** TASK DETAILS **
Below is some data. Retype exactly the lines starting at the one with "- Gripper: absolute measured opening" and ending at the one with "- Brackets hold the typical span".

Records from a collection:
------------------------------------------------------------------------

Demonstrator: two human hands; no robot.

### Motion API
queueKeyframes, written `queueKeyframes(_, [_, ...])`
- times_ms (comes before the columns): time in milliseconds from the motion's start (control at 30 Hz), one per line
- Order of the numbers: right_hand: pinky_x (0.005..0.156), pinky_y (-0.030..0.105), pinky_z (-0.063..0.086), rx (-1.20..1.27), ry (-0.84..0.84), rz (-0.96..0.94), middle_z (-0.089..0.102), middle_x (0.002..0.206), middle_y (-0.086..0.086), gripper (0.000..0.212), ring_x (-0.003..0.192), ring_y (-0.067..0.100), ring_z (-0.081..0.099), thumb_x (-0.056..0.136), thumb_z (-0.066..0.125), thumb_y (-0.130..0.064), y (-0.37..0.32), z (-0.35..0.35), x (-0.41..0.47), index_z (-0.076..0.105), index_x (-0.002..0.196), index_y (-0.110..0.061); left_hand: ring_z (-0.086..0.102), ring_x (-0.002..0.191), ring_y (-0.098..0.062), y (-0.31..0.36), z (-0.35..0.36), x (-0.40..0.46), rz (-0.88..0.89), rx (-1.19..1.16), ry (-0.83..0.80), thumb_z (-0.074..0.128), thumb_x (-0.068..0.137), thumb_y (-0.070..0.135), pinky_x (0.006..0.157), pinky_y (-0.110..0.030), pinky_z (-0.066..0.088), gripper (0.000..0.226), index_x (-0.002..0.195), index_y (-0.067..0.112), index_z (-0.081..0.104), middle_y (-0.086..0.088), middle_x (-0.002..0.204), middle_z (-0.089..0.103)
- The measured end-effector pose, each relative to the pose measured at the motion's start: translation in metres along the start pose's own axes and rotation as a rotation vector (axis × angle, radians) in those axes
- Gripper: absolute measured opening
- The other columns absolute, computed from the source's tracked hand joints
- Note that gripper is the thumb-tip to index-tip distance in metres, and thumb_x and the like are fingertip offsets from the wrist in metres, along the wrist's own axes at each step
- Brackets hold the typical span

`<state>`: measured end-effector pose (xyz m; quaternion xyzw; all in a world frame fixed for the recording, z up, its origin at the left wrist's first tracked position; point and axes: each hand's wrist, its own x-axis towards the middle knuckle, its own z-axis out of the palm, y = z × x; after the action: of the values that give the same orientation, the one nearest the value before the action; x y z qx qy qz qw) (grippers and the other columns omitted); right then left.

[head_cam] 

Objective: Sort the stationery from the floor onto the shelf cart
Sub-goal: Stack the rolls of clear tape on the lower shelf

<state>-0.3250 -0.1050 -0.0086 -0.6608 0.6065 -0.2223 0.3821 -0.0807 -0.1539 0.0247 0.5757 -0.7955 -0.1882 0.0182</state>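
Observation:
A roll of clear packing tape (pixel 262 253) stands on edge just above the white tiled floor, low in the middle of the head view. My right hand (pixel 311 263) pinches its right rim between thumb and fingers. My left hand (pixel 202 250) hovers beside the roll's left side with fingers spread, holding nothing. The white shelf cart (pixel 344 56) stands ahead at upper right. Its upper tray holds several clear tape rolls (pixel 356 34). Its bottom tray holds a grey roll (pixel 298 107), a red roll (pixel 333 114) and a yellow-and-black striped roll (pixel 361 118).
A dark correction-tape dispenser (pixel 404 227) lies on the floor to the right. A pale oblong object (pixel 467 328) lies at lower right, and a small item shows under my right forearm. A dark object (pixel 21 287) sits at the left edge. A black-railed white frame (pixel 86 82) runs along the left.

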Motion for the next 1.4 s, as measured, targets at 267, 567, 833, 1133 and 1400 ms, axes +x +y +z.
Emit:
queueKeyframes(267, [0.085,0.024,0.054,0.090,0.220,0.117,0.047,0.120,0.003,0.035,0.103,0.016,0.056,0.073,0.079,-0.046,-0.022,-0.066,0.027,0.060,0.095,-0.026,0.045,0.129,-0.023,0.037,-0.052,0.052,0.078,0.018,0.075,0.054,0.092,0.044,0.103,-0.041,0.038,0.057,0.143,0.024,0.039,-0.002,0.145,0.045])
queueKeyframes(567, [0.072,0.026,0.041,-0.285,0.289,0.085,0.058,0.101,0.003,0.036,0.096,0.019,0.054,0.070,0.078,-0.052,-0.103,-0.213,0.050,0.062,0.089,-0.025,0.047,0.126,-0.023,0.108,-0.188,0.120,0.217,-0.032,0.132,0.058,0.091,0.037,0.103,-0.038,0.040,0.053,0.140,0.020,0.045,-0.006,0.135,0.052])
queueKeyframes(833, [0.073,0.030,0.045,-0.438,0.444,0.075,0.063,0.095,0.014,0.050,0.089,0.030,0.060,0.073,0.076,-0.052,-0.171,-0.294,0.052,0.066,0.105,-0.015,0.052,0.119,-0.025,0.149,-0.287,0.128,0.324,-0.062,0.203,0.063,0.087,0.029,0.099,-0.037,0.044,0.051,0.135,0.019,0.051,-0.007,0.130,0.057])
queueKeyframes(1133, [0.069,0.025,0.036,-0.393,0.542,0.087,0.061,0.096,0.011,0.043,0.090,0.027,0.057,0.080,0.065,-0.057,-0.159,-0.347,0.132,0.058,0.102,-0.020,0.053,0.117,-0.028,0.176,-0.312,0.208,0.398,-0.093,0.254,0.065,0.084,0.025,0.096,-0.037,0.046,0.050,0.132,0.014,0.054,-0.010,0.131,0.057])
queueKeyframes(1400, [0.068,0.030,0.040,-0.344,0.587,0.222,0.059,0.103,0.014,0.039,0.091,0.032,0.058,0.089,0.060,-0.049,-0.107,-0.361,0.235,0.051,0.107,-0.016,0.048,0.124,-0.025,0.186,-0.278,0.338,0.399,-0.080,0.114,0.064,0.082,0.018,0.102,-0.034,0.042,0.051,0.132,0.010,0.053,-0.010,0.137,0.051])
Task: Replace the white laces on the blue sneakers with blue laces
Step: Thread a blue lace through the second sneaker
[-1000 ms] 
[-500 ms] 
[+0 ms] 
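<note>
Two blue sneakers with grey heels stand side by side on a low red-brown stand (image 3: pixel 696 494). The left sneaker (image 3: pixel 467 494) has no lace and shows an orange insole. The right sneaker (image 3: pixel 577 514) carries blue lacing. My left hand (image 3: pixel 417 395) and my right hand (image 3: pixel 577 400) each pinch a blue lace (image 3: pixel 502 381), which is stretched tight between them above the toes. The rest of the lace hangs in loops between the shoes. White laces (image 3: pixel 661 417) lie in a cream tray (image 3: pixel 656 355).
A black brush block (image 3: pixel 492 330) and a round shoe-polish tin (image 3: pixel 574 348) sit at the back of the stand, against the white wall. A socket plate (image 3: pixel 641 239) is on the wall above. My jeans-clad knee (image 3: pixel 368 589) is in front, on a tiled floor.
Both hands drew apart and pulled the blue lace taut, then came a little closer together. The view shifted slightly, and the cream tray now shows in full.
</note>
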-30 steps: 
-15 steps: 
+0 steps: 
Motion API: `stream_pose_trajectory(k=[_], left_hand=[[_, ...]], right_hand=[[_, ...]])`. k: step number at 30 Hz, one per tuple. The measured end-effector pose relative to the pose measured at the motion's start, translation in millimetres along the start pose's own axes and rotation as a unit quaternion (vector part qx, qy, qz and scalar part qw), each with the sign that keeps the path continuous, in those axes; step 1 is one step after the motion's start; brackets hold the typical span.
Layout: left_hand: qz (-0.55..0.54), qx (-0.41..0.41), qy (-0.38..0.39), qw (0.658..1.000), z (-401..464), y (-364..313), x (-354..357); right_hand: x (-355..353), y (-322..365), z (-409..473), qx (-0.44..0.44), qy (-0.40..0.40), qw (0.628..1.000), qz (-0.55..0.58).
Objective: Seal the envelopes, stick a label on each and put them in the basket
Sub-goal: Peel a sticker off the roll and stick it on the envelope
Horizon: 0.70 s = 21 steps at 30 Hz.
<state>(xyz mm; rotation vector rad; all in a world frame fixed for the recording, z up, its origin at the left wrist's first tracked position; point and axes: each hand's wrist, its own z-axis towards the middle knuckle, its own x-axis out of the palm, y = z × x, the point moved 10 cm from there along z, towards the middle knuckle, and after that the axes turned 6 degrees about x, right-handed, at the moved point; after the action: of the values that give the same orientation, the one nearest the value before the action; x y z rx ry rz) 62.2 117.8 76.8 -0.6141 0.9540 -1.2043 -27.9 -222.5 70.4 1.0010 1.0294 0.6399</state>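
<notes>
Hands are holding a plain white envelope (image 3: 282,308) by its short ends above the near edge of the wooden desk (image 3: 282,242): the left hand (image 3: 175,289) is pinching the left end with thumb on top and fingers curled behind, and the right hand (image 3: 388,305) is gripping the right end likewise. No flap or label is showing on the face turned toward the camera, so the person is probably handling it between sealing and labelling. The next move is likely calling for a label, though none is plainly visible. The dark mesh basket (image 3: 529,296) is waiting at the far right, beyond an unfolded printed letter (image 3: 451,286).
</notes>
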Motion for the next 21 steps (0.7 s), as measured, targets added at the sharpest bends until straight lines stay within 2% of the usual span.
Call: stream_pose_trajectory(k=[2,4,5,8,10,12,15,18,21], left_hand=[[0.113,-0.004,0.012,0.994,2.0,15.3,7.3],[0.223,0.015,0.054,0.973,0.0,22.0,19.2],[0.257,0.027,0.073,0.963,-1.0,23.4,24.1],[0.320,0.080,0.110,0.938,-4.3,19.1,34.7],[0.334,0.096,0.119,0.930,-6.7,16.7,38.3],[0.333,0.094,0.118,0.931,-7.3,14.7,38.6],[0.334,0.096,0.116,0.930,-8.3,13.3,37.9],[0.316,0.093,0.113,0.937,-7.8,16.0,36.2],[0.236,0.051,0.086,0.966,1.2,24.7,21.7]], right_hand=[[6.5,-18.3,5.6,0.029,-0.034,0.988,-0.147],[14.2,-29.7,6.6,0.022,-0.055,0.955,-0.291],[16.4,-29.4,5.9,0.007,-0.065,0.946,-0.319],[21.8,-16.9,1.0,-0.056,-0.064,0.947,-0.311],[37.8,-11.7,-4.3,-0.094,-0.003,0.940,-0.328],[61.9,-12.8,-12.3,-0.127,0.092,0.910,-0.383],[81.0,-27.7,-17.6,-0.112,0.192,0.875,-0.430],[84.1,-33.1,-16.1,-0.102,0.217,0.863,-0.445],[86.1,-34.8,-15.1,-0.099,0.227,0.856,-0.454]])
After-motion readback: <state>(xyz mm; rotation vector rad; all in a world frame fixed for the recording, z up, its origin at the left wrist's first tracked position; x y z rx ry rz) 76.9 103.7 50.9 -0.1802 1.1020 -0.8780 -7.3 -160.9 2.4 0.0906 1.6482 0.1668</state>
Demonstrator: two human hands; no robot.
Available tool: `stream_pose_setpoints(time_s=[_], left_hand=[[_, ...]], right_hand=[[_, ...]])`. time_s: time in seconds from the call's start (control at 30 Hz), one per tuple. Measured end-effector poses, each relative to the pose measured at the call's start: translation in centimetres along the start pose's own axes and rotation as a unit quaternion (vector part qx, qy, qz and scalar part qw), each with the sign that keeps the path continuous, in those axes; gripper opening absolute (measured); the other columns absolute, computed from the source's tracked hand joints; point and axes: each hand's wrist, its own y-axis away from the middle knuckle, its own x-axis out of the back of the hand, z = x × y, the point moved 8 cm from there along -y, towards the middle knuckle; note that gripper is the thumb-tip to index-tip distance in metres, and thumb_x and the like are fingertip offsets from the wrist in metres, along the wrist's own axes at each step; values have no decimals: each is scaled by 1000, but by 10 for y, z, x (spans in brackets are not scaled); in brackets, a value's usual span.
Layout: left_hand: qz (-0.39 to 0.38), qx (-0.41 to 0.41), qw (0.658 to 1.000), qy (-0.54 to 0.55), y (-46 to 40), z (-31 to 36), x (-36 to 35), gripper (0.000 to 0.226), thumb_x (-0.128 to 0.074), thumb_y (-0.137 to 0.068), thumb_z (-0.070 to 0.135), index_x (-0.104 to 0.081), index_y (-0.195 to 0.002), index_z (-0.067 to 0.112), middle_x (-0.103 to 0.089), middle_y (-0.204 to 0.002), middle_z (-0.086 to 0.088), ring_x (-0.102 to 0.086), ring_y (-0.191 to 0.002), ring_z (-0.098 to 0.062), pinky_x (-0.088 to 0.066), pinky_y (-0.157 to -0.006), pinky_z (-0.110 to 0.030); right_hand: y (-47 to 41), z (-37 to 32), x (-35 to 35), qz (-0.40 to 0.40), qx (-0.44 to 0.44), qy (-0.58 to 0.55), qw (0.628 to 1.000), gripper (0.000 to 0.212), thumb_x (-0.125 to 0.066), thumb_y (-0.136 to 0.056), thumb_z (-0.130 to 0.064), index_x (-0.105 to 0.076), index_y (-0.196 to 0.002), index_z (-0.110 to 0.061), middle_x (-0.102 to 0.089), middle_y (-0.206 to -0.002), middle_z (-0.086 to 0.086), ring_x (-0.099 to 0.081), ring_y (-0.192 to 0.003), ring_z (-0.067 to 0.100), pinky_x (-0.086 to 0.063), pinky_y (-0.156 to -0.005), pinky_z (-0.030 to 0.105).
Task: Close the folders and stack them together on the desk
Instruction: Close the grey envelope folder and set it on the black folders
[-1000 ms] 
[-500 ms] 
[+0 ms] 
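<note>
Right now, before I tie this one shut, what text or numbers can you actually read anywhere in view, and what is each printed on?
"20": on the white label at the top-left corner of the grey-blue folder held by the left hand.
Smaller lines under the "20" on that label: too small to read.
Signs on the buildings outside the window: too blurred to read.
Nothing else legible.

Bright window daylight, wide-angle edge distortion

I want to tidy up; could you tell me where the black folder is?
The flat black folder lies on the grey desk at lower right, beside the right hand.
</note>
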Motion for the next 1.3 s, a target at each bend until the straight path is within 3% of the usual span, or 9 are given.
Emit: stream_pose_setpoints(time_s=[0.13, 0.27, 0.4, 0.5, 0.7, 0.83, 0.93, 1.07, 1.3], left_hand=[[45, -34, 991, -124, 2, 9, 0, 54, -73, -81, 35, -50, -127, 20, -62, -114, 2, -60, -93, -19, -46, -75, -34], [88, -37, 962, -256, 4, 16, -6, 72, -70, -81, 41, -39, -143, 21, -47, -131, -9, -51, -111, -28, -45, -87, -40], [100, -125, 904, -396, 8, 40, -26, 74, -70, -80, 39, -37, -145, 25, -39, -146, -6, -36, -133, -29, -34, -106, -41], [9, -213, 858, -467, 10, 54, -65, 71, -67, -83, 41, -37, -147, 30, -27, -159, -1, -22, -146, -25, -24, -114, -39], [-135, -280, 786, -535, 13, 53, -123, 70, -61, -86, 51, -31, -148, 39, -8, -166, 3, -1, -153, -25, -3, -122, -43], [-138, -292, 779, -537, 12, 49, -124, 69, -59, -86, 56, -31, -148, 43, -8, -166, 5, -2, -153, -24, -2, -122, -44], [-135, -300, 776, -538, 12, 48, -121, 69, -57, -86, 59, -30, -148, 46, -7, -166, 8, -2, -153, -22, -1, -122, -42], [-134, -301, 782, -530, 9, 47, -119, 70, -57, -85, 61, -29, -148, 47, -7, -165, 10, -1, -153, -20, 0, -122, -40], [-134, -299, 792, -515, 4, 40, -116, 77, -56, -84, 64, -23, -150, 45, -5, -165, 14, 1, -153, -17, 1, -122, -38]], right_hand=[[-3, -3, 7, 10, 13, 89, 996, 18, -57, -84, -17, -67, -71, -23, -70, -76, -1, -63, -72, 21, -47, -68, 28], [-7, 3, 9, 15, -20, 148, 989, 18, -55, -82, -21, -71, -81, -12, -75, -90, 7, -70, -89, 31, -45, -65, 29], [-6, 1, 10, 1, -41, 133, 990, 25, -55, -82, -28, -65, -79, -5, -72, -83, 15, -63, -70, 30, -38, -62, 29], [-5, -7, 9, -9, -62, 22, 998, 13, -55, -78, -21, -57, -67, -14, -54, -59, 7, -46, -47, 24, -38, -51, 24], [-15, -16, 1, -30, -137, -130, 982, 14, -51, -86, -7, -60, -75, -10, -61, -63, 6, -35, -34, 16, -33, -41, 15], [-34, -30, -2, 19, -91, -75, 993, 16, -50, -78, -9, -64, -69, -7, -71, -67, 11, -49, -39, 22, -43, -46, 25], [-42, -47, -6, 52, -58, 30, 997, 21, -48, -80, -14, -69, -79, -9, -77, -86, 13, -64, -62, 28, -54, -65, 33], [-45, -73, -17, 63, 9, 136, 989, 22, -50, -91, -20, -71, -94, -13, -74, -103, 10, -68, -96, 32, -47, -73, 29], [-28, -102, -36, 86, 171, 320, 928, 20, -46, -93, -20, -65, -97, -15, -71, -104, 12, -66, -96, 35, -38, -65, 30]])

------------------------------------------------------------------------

** YOUR RESPONSE **
- Gripper: absolute measured opening
- The other columns absolute, computed from the source's tracked hand joints
- Note that gripper is the thumb-tip to index-tip distance in metres, and thumb_x and the like are fingertip offsets from the wrist in metres, along the wrist's own axes at each step
- Brackets hold the typical span

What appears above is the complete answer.